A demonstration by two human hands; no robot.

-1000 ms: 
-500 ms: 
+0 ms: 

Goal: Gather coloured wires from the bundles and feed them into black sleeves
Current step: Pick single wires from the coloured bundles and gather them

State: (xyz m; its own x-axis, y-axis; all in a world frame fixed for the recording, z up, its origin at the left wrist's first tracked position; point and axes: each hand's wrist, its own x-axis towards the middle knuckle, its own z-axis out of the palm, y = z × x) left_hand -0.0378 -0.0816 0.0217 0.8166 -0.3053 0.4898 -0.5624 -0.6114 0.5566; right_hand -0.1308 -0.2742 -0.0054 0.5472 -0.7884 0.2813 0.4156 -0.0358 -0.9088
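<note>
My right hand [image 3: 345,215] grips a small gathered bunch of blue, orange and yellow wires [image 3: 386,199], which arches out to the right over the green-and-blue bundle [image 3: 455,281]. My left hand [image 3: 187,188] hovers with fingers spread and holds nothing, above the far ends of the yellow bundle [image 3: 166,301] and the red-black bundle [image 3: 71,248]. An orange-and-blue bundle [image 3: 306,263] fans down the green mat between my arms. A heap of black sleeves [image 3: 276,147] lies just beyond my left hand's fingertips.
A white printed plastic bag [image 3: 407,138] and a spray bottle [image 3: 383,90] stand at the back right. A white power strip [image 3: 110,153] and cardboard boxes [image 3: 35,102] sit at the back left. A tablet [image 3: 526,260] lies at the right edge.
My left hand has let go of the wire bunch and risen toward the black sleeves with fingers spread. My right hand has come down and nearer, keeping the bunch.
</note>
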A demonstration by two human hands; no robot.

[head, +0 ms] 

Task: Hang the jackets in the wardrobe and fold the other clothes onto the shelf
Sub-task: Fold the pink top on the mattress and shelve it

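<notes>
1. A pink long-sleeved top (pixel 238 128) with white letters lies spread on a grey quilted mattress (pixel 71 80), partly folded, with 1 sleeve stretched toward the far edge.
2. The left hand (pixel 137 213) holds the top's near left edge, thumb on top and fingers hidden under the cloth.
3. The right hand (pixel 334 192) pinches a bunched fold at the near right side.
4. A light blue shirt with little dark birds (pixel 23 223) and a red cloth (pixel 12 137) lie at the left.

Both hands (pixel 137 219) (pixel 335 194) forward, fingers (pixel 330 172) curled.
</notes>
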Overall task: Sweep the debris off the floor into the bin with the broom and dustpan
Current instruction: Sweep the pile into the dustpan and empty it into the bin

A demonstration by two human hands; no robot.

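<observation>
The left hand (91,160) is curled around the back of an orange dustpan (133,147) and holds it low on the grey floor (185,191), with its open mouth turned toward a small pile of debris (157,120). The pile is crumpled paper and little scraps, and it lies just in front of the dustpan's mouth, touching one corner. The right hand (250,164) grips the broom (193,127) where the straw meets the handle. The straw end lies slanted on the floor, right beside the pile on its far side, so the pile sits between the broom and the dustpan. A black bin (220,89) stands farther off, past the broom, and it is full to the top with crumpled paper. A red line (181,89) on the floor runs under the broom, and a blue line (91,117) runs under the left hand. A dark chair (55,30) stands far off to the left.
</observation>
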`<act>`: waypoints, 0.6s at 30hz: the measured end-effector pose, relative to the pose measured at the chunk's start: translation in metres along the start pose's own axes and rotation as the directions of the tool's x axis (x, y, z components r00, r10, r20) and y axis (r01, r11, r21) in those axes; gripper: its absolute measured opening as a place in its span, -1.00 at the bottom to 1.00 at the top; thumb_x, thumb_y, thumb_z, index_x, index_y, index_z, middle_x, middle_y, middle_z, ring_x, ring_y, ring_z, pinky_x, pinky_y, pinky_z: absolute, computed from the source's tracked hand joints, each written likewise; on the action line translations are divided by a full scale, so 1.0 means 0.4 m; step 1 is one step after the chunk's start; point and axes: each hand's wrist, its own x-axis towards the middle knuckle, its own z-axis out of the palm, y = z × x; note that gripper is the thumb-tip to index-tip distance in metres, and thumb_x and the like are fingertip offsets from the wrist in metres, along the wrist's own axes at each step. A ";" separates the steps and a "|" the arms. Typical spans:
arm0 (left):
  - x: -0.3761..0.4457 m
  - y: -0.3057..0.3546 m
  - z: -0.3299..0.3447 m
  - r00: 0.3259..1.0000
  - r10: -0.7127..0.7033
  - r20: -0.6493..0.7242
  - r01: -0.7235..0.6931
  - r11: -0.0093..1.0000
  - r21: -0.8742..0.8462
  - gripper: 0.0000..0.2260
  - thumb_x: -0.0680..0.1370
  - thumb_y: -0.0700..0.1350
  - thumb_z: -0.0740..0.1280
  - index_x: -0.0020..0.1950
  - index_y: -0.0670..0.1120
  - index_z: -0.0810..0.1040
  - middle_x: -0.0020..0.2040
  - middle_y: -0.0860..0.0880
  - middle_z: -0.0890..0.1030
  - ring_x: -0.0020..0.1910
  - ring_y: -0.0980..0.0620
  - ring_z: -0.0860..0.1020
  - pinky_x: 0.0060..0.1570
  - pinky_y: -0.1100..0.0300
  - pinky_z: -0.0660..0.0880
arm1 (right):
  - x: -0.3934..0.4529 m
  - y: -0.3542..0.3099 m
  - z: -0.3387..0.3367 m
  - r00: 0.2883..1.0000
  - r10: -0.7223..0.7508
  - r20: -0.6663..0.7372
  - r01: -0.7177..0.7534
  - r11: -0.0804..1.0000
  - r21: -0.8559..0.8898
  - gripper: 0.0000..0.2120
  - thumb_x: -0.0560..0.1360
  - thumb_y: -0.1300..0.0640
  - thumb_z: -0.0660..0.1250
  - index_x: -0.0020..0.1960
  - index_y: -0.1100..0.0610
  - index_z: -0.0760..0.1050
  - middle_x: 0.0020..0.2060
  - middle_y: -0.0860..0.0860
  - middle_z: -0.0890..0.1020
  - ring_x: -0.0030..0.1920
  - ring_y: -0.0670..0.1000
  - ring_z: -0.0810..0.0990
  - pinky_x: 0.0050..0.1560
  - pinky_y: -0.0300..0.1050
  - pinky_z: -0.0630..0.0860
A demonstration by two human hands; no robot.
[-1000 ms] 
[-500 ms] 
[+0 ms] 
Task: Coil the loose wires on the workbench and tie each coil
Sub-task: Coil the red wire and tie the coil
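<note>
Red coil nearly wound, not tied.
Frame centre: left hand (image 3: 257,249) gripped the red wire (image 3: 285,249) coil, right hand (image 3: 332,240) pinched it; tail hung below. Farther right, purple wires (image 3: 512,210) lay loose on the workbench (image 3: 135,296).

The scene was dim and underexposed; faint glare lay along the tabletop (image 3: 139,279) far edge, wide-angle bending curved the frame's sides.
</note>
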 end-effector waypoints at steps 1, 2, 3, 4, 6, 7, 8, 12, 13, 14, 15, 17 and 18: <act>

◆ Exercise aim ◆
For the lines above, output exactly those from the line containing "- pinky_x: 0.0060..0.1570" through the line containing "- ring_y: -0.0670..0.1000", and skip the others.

◆ Output for this exercise ◆
  - pinky_x: 0.0060..0.1570
  - pinky_y: -0.1100..0.0300
  - pinky_z: -0.0660..0.0880
arm1 (right):
  - x: -0.3934..0.4529 m
  - y: -0.3542..0.3099 m
  - z: -0.3387..0.3367 m
  - r00: 0.2883..1.0000
  - r10: -0.7223..0.7508
  - r20: -0.6663..0.7372
  - r01: -0.7177..0.7534
  - r11: -0.0804..1.0000
  - r21: -0.8559..0.8898
  - gripper: 0.0000..0.2120
  - thumb_x: -0.0560..0.1360
  - thumb_y: -0.1300..0.0640
  - thumb_z: -0.0660..0.1250
  - index_x: -0.0020..0.1960
  - index_y: -0.1100..0.0610
  - index_z: -0.0760..0.1050
  - middle_x: 0.0020..0.2060
  - middle_y: -0.0860..0.0860
  - middle_z: -0.0890..0.1020
  - ring_x: -0.0030..0.1920
  - ring_y: -0.0670..0.1000

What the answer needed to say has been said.